Second-generation PEGylation techniques

Since the first wave of PEGylated peptide drugs entered the market, many more methods for PEGylating peptides have been developed to confer PEG's advantages on molecules with varying properties and to overcome some of the problems associated with first-generation PEGylation.
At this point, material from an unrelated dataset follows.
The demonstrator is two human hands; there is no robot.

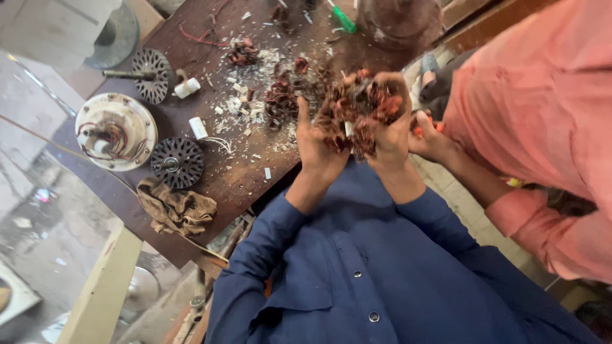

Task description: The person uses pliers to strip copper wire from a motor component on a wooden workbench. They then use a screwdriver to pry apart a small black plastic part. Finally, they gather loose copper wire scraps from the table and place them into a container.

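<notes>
Both hands are gripping one tangled clump of reddish-brown copper winding wire [360,111], holding it up above the near edge of the dark wooden table [236,178]. The left hand [317,143] is cupping the clump from the left, thumb standing up and fingers curling in under the tangle; the right hand [390,130] is closing over its top and right side, fingers wrapping tightly into the wire. More scraps of the same wire [280,95] are lying on the table just beyond the hands, among pale chips of insulation [245,105]. Farther left, a round white motor housing [116,130] with wires inside is sitting beside two dark slotted rotor discs, one near [177,162] and one far [152,75]. A crumpled brown rag [175,207] is lying at the near table edge. On the right, another person in a pink sleeve [542,95] is working close by, their hand [430,140] just beside the right wrist, holding something orange
</notes>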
Site-specific conjugation. One new technique is to modify the peptide, rather than the PEG (7). This may be necessary if the peptide lacks lysines, or if the lysine is located in an active site. A cysteine can be added, where desired, to generate site-specific PEGylation at places chosen to minimize interference with the peptide's biological function, while maximally decreasing the peptide's immunogenicity. PEG-maleimide, PEG-vinylsulfone, PEG-iodoacetamide, and PEG orthopyridyl disulfide are thiol reactive PEGs that have been created to PEGylate free cysteine residues. This approach has been used in a number of ways including: to make monoPEGylated human growth hormone analog, which could potentially be used to treat growth hormone deficiency and wasting in AIDS patients with an approximately 8-fold longer half-life compared with unmodified growth hormone (8); a long-acting highly potent interferon a-2 conjugate for certain cancers and viral conditions (not PEGIntron) with a 20-to 40-fold longer half-life than unmodified interferonalpha2 (IFN-a2) (9); and PEGylated recombinant human granulocyte macrophagecolony stimulating factor (GM-CSF) for neutropenia and other myeloid disorders.
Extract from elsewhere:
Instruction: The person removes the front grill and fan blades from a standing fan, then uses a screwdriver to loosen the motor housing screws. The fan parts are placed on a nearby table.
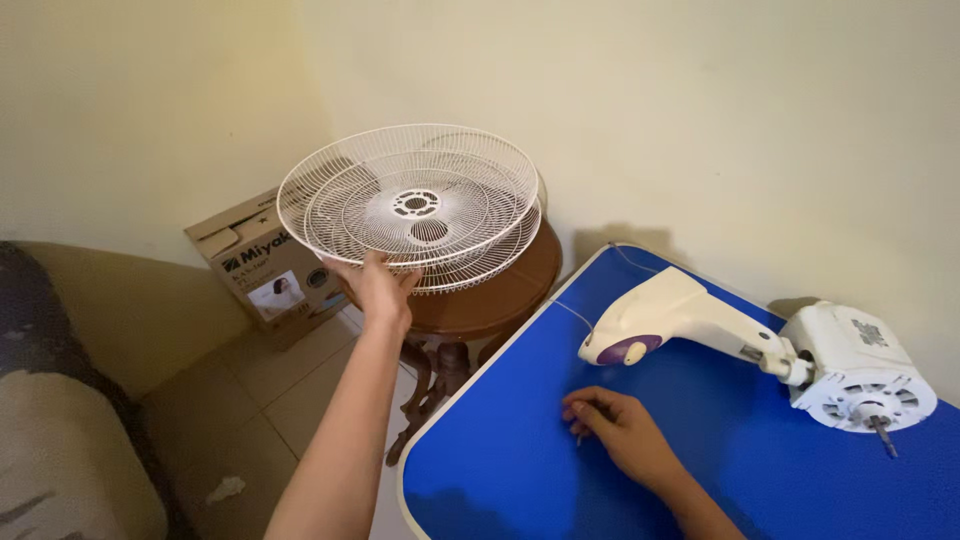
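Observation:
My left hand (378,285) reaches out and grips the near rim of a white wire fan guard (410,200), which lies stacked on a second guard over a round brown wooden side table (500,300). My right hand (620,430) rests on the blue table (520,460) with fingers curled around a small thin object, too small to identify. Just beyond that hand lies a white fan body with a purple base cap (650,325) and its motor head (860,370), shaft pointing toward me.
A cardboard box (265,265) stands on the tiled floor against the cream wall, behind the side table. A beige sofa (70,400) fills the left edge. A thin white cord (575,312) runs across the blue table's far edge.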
HIPEG. HiPEG (PolyTherics, UK) was developed to specifically attach PEG to histidine sequences expressed on the N or C terminal of proteins. After PEGylation, the histidine tag remains available for affinity purification of the protein or peptide. This technology has been shown to be scalable, robust and reproducible (9), and has been successfully used to PEGylate an anti-TNFa domain antibody, which can be used to treat autoimmune disorders, such as rheumatoid arthritis, inflammatory bowel disease, psoriasis, and refractory asthma (9).

Branched and forked PEG. Branched PEGs (PEG2) can be used in lieu of linear PEG molecules, and enable a larger and purer PEG to be linked with only one reactive group. This is particularly useful in cases where the incorporation of many PEG molecules could block a protein–protein interaction. The bulkier nature of branched PEGs helps to repel approaching macromolecules from a peptide's active site, thereby preserving biological activity. They are also more effective at protecting peptides from proteolysis, and reducing immunogenicity and antigenicity. Branched PEG was used to PEGylate lysostaphin, which is used to fight multidrugresistant strains of Staphylococcus aureus.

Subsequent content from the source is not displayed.